The frameworks that ask the questions AI ethics rarely does.
Technical and policy frameworks dominate the field of AI ethics. They ask important questions about accuracy, transparency, and compliance. But they rarely ask the deeper questions: whose values are embedded in AI systems? Whose experiences are invisible to them? Whose interests do they serve?
Critical theory has been asking those questions for decades. This series brings four of the twentieth century’s most powerful intellectual traditions into direct conversation with Responsible AI, equipping seekers with analytical tools that go far beyond what conventional AI ethics frameworks provide.
This is not advocacy. It is rigorous intellectual inquiry, in the tradition of Ethos Sophia.
Five courses. One integrated lens.
The first four courses can be taken in any order. The fifth is a capstone that brings all four together.
Race, Power and Algorithms
Critical Race Theory and AI
Who does AI see, and who does it fail to see? Critical Race Theory gives us the most rigorous available framework for understanding why AI systems so frequently harm people of colour, and why those harms are so rarely remedied.

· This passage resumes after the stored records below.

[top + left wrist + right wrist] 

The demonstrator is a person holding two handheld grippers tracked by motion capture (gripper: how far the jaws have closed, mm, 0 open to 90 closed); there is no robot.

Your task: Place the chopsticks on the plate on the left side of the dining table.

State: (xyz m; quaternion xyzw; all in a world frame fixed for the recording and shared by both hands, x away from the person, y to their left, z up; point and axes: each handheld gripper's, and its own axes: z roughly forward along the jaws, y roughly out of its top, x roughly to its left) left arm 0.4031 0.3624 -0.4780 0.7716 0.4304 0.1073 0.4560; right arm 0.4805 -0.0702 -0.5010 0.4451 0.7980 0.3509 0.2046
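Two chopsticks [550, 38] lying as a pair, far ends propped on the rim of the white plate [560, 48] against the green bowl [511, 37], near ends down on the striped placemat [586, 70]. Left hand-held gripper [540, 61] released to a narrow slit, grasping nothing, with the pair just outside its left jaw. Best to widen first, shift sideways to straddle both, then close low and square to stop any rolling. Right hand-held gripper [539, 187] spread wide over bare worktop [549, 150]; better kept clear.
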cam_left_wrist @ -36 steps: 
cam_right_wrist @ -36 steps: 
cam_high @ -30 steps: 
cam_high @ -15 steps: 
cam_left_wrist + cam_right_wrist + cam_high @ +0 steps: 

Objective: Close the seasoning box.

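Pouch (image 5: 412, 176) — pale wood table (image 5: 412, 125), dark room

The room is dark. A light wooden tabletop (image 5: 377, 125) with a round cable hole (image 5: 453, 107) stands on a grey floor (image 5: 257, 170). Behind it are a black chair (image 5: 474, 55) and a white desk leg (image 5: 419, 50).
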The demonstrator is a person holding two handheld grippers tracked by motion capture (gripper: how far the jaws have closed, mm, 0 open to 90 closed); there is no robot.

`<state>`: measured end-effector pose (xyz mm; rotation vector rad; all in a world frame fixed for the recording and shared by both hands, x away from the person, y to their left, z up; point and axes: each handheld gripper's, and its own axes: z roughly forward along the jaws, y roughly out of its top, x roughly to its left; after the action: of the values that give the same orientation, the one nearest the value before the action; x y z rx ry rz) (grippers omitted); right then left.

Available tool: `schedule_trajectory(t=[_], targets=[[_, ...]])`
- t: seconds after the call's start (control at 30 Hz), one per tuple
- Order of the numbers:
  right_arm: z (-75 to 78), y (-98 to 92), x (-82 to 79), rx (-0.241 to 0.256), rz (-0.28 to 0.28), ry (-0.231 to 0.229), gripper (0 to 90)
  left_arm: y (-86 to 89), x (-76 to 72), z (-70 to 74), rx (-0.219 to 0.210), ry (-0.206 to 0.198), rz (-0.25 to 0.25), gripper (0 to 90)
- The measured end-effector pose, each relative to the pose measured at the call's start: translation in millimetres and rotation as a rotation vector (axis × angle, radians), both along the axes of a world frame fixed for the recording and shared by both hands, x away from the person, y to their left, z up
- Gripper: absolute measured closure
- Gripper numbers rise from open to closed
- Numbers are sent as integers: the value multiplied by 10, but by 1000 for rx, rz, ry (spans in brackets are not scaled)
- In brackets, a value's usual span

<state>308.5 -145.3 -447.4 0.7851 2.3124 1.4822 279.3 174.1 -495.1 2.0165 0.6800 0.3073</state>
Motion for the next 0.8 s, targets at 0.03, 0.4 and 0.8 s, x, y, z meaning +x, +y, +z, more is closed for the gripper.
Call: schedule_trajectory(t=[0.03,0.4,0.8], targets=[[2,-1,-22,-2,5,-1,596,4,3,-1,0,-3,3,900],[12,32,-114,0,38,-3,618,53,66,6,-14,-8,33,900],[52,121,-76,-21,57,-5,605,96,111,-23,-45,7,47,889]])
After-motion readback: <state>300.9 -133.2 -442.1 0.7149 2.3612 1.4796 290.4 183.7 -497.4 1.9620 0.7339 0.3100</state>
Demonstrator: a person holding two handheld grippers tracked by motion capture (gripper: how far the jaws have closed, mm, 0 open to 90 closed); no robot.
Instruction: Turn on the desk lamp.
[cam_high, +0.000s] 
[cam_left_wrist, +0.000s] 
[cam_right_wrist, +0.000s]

Topics covered: structural racism and algorithms, racial bias in hiring and credit scoring, facial recognition failures, predictive policing, interest convergence and AI reform, community voice in AI governance.
Duration: 35 minutes | Level: Intermediate
Gender, Labour and Machines
Feminist Theory and AI
AI was not built in a vacuum. It was built in a world shaped by patriarchy, and it reflects that world. Feminist theory reveals the gendered assumptions encoded in AI systems, the invisible labour that makes AI possible.
Topics covered: feminist theory strands, the myth of objectivity, gendered AI design, voice assistants and patriarchal assumptions, data labelling as feminised labour, and feminist AI governance.
Duration: 35 minutes | Level: Intermediate
Capital, Labour and Code
Marxist Theory and AI
Who owns AI?
Who profits from it?
Who pays the cost? Marxist theory provides the analytical tools to answer these questions honestly, revealing the political economy of AI that other ethics frameworks consistently avoid.
Topics covered: surplus value and AI ownership, ideology and the neutrality myth, data as means of production, algorithmic management of workers, surveillance capitalism, class interests in AI regulation, democratic alternatives.
Duration: 30 minutes | Level: Intermediate
Truth, Power and Code
Postmodern Theory and AI
There is no view from nowhere. Not even in an algorithm. Postmodern theory interrogates the claims AI systems make about truth and objectivity, revealing how power shapes knowledge, how categories are constructed rather than discovered, and what genuine transparency requires.
Topics covered: Lyotard and metanarratives, Foucault on power-knowledge and discourse, the digital panopticon, how AI constructs social reality, the limits of explainability, deconstructing AI ethics frameworks, postmodern humility in design.
Duration: 30 minutes | Level: Intermediate
Capstone: The Critical Lens
Synthesising Theory for Responsible AI
One theory cannot see it all either. This capstone course brings CRT, Feminist, Marxist, and Postmodern theory into conversation, examines where they complement and where they tension with each other, and asks: what does Responsible AI look like when viewed through all four lenses simultaneously?
Topics covered: intersectionality as a synthesising concept, power across all four frameworks, productive tensions between frameworks, a full case study applying all four lenses, the critical theory toolkit for AI governance, Responsible AI as ongoing critical practice.
Recommended: complete the four framework courses before this capstone.
Duration: 30 minutes | Level: Intermediate
Who is this Series for?
This series is for seekers who are not satisfied with surface-level AI ethics. It is for L&D, HR, IT governance, compliance, and AI professionals who want to understand not just what AI systems do, but why they do it, who benefits, and what would have to change for AI to be genuinely responsible.
It assumes curiosity and intellectual seriousness. It does not assume prior knowledge of critical theory.